Oleh: Dr. M. Kapitra Ampera, SH., MH.
Di Negara demokrasi seperti Indonesia, memang memberikan kebebasan seluas-luasnya kepada masyarakat untuk berpendapat, berpolitik, dan bebas untuk mengkoreksi serta mengkritisi jalannya pemerintahan. Hal ini baik bagi perlindungan hak masyarakat dan jalannya pemerintahan, namun sayangnya kebebasan dalam demokrasi itu dijadikan alat politik kekuasaan yang agitatif dan destruktif bagi sekelompok masyarakat .
Bagi pihak yang mengincar kekuasaan yang sah, kebebasan berpendapat menjadi corong untuk membuat kegaduhan, sehingga tak salah masyarakat jadi berprasangka buruk terhadap kinerja dan kebijakan pemegang kekuasaan saat ini. Suhu politik sengaja dibuat panas, dari dimunculkannya “politik identitas”, promodial, hingga rasialis. Kegaduhan-kegaduhan sengaja diciptakan untuk diproyeksikan kepada masyarakat, seakan-akan segala kesulitan adalah akibat “tidak becusnya” pemerintah dalam mengelola negara.

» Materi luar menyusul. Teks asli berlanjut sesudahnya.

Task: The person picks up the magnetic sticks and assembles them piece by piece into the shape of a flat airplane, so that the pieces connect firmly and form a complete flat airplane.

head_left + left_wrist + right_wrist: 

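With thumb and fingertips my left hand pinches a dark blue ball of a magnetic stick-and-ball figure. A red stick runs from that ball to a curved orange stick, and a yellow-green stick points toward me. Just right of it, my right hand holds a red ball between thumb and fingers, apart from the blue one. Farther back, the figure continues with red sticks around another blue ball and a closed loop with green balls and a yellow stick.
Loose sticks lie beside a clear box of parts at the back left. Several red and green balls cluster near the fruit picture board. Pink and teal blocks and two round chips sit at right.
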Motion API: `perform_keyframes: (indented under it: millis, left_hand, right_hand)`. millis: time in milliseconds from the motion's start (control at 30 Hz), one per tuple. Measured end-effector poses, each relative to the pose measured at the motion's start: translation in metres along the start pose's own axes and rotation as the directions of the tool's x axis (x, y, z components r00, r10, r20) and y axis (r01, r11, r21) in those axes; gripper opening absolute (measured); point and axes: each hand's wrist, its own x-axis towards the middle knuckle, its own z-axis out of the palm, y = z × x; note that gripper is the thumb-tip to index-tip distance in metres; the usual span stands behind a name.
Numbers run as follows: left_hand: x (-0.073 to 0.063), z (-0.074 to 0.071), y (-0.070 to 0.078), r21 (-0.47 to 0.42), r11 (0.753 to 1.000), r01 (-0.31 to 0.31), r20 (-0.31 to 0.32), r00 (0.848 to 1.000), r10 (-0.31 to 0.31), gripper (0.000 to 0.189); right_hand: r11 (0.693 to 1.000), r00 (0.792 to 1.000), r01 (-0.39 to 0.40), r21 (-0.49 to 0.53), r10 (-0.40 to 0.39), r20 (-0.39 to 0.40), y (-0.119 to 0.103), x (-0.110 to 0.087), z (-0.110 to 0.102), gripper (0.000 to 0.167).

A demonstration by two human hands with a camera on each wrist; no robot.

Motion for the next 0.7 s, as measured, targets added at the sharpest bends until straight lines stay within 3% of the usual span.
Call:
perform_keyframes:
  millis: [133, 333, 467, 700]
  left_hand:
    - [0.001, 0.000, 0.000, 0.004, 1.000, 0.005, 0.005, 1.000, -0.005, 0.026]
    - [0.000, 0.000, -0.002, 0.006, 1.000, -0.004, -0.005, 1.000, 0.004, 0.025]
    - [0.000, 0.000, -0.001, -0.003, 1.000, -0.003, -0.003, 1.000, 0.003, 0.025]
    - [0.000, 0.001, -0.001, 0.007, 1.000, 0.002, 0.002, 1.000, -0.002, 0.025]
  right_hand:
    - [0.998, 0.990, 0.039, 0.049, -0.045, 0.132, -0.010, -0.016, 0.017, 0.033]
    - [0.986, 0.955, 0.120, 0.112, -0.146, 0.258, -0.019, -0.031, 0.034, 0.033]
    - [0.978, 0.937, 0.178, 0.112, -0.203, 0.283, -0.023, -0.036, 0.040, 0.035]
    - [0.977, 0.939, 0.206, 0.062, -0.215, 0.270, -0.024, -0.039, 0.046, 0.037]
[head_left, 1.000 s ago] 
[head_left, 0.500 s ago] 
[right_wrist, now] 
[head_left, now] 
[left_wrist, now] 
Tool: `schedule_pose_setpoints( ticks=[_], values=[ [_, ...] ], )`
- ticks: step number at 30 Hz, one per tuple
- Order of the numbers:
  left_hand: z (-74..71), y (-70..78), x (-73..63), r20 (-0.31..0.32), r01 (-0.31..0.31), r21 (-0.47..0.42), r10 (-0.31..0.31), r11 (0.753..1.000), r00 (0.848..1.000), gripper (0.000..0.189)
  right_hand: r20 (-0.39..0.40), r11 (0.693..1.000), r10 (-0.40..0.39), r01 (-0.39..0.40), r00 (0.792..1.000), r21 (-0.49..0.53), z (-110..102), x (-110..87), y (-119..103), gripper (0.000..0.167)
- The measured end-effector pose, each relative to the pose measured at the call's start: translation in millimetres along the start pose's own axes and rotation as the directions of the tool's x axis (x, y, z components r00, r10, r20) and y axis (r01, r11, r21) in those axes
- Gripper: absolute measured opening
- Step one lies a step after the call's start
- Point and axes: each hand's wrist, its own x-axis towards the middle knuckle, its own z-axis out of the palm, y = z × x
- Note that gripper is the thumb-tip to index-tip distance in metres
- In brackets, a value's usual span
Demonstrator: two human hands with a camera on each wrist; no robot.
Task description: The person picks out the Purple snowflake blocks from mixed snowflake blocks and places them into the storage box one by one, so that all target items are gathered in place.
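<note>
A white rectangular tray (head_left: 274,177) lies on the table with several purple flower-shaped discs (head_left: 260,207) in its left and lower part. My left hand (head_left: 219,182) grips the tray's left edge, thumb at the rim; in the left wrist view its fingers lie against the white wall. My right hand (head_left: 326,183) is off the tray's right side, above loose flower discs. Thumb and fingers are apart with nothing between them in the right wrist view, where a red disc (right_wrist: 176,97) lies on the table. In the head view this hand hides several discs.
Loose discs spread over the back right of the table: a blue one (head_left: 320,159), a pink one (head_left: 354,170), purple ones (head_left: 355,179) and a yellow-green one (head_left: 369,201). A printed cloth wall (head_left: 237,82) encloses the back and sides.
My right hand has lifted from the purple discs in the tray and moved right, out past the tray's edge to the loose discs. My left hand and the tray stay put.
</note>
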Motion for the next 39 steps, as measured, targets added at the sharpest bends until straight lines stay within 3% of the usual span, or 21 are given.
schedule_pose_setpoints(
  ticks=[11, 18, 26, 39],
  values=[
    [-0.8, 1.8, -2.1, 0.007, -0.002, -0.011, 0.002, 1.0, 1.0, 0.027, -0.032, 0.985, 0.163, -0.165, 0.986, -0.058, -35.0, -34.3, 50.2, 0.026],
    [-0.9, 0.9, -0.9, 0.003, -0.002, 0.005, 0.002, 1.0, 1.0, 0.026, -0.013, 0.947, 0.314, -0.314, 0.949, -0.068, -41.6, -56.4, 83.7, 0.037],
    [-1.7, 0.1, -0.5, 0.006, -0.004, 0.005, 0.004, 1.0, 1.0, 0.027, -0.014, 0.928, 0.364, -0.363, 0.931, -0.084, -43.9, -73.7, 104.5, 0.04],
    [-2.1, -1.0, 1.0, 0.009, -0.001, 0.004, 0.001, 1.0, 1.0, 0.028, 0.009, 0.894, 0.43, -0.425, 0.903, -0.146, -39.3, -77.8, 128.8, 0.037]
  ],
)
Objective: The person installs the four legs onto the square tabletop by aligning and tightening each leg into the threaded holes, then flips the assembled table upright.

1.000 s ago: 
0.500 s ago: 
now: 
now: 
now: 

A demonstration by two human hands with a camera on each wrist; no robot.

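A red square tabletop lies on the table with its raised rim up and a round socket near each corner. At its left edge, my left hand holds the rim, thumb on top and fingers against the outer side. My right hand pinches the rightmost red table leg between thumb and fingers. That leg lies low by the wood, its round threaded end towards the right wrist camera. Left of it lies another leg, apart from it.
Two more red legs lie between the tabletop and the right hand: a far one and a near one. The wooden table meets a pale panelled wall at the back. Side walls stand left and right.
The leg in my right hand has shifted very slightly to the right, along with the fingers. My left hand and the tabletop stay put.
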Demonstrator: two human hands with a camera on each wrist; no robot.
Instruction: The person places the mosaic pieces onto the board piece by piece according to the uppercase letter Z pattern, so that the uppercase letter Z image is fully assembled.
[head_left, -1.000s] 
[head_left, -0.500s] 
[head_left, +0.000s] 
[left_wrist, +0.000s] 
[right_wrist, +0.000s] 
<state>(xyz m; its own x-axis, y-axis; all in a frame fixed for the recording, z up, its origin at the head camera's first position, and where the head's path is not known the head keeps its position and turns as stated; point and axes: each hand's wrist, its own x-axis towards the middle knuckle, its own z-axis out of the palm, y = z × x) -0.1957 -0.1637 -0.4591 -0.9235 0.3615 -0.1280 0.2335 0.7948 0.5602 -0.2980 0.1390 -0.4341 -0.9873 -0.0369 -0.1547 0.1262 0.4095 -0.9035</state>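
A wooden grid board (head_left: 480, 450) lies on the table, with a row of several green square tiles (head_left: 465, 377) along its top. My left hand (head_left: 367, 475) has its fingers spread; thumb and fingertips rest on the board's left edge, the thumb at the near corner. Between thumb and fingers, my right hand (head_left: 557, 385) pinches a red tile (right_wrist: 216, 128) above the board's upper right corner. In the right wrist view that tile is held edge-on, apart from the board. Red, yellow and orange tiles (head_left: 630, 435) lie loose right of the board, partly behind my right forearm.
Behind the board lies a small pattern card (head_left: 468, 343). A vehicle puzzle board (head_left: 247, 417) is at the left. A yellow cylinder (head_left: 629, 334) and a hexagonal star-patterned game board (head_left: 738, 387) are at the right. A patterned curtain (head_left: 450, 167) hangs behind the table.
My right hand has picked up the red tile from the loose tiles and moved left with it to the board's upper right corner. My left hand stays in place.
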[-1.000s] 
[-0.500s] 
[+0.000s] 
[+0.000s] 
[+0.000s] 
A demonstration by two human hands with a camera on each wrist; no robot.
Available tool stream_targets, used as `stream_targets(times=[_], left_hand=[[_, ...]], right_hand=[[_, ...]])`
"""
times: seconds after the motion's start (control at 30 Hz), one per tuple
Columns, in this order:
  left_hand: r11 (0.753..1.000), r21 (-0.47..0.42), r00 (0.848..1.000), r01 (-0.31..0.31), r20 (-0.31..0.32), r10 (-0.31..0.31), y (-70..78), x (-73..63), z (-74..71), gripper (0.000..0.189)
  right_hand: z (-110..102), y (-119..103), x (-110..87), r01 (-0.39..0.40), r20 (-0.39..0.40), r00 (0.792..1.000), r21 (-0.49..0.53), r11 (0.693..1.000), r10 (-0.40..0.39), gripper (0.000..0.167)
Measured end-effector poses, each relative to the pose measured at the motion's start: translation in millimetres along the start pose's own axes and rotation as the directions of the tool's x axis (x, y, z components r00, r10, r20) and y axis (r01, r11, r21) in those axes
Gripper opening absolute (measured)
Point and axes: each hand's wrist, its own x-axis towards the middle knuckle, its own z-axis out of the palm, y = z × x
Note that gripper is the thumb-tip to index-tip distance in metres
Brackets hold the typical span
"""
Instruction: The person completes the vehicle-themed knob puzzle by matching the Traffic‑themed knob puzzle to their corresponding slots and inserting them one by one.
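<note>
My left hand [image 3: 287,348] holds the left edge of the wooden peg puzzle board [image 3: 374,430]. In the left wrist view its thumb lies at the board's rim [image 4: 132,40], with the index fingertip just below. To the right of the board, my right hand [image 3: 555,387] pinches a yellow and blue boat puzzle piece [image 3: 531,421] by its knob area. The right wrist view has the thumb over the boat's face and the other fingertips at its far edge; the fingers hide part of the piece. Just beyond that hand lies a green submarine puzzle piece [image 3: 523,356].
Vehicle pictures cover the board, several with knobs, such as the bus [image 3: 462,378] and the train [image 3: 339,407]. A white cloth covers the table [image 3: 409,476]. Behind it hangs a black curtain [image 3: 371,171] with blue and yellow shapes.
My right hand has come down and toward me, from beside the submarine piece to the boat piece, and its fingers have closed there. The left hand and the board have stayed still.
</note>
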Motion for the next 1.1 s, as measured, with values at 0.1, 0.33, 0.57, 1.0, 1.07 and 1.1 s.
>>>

Sebagian masyarakat seperti tumpukan kertas kering, yang cepat terbakar di percikan api para pengincar kekuasaan. Ironisnya agama pun ikut dijadikan bahan bakar. Membuat gaduh dilakukan dengan berbagai macam cara, ada yang m dalam diam namun sibuk menebar kebencian melalui jaringan dunia maya, ada yang terang-terangan menghujat dan menghasut di depan umum tapi merefleksikan dengan cara yang beretika, sebagian bahkan mengahasut dan turut dalam demonstrasi yang merusak, sehingga menimbulkan korban dan kerusakan ada faslitas umum. Maka tidaklah heran jika kata seperti “bunuh, gantung,” dan kata-kata kotor kerap terdengar di berbagai aksi demo saat ini.
Ya, politik sengaja dibuat gaduh. Bahkan kegaduhan tersebut harus dinikmati masyarakat, agar terjadi konflik. Dan konflik membuat bangsa menjadi tercerai berai, maka api akan sangat mudah digunakan untuk membakar hingga bertindak secara reaksional liberal. Hal-hal semacam ini lah yang menjadi senjata bagi “mereka” untuk mewujudkan agenda yang penuh konsesus terselubung dalam merebut domunasi kekuasaan.
Kegaduhan politik yang tercipta menjadi senjata untuk mengguncang rezim yang sedang berkuasa. Terlihat dalam berbagai unjuk rasa, problem yang dipermasalahkan kadang tak lagi penting, hanya untuk memperlihatkan kekuatan besarnya untuk memecah belah demi membentuk opini publik. Sayangnya sebagian masyarakat dan mahasiswa turut terjaring dalam pusaran politik kekuasaan.
Dapat disadari, pertentangan dan kegaduhan yang diciptakan tidak pernah fokus pada substansi, apabila pemerintah dapat mengcounter tuduhan-tuduhan, maka kegaduhan akan berpindah substansi ke hal lain, begitu seterusnya, seakan-akan kegaduhan dikembangbiakkan agar tidak pernah selesai.
Aturan dan prosedur hukum tak lagi menjadi halangan bagi pembuat kegaduhan untuk menyalurkan ambisinya, bahkan di saat kondisi kesahatan yang mengkhawatirkan di masa pandemi ini, masyarakat tetap diboyong dan didorong untuk berbuat kegaduhan. Disamping itu, belajar dari sejarah, politik yang gaduh kerap berdampak pada stabilitas ekonomi. Energi bangsa telah terkuras untuk mengatasi Pandemi, dan mengupayakan perekonomian tetap stabil dikala goyangnya perekonomian negara-negara di dunia. Mereka yang mempunyai hasrat dan ambisi nafsu kekuasaan, seperti tak lagi peduli dengan bangsa, dan terus membuat kegaduhan politik. Kemudian menyerang sisa energi dengan memunculkan isu-isu yang tidak produktif, strategis pun krusial yang tidak henti diciptakan.
Benteng negara yang sejatinya berpegag pada satu komando, justru ikut gaduh dan terseret arus politik, dan menjadi tontonan masyarakat luas. bukan tidak mungkin aparat dan instansi lain selanjutnya yang akan “digaduh”, karana upaya beternak kegaduhan ini tampaknya belum akan selesai sampai agenda-agenda terselubung untuk perebutan kekuasaannya tercapai.
Meski pembuat Kegaduhan tidak akan pernah berhenti bertindak, kita rakyatlah yang harus bersikap tegas untuk menolak dipengaruhi. Tetap fokus dengan kesehatan diri, Negara tidak akan diam dan biarkan hal buruk terjadi.